§ **Exercise**: Go through the listing below and gather every line with the word "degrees".

§ **Raw data**:
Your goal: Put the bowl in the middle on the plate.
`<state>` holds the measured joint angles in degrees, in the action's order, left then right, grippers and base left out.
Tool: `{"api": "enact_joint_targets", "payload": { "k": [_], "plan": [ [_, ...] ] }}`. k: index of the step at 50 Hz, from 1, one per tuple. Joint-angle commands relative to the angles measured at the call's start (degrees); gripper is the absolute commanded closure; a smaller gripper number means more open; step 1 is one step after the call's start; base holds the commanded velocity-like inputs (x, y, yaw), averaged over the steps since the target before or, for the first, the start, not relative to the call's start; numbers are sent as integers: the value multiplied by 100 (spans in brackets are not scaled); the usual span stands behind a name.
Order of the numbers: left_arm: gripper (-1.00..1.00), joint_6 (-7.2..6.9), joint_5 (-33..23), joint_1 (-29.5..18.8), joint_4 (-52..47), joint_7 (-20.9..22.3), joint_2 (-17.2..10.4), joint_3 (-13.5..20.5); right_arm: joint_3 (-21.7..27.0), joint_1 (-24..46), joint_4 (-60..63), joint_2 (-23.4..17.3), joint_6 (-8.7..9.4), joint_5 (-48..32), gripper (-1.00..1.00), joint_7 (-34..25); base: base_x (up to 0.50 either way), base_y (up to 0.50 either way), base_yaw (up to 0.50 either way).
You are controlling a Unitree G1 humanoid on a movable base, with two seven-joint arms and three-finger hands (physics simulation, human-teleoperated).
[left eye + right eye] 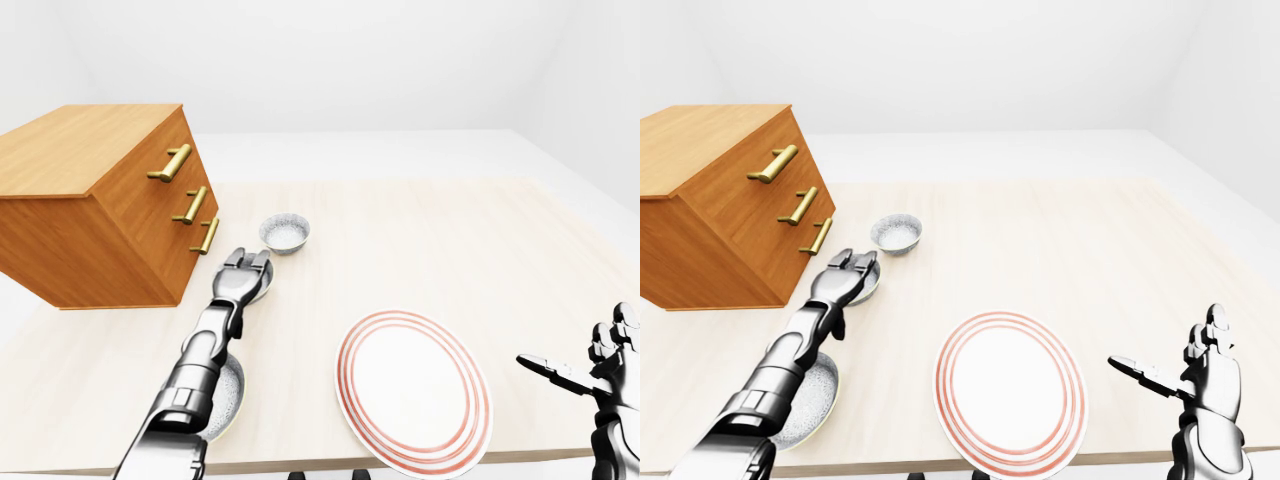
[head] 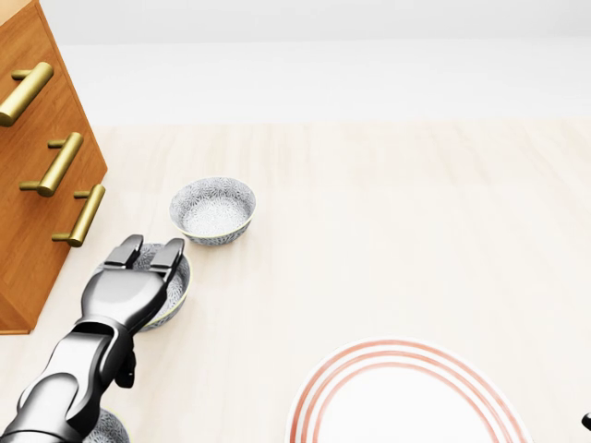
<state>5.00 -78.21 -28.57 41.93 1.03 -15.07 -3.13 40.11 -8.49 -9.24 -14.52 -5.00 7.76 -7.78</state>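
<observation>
Three patterned grey bowls lie in a column on the left of the table. The top bowl (image 2: pixel 212 210) stands free. My left hand (image 2: pixel 148 251) covers much of the middle bowl (image 2: pixel 175 293); its fingers stretch out flat over the bowl's rim, open, and whether they touch it is unclear. The bottom bowl (image 1: pixel 228 397) is partly hidden behind my left forearm. To the right of the bowls lies the white plate (image 1: pixel 413 390) with red rings, with nothing on it. My right hand (image 1: pixel 570 350) hovers open at the lower right, past the plate.
A wooden drawer cabinet (image 1: pixel 90 210) with brass handles stands on the pale wooden table (image 1: pixel 420 230) at the left, close beside the bowls. The table's near edge runs just under the plate and the bottom bowl.
</observation>
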Motion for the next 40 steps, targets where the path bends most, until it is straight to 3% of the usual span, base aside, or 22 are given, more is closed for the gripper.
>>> {"api": "enact_joint_targets", "payload": {
  "k": [1, 24, 40],
  "plan": [
    [-100, 0, -66, -61, 212, -110, 59, -88, 3, 22, -50, -6, 0, -13, -100, -3, 0, 0, 0],
    [-100, 0, -157, -147, 438, -175, 54, -118, -17, 3, -34, 8, 0, -45, -100, 15, 0, 0, 0],
    [-100, 0, -72, -299, 1058, -468, 58, -204, 17, -27, 54, 34, 0, -55, -100, -7, 0, 0, 0]
  ]
}}
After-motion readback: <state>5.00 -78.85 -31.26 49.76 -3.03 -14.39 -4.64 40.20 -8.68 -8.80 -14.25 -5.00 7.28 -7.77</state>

§ **Answer to the exercise**:
`<state>` holds the measured joint angles in degrees, in the action's order, left then right, grippers and base left out.
Tool: `{"api": "enact_joint_targets", "payload": { "k": [_], "plan": [ [_, ...] ] }}`. k: index of the step at 50 Hz, from 1, one per tuple. Joint-angle commands relative to the angles measured at the call's start (degrees); gripper is the absolute commanded closure; a smaller gripper number means more open; step 1 is one step after the call's start; base holds the commanded velocity-like inputs (x, y, yaw), averaged over the steps since the target before or, for the first, the start, not relative to the call's start; numbers are sent as integers: the value multiplied by 100 (spans in brackets are not scaled); the usual span stands behind a name.

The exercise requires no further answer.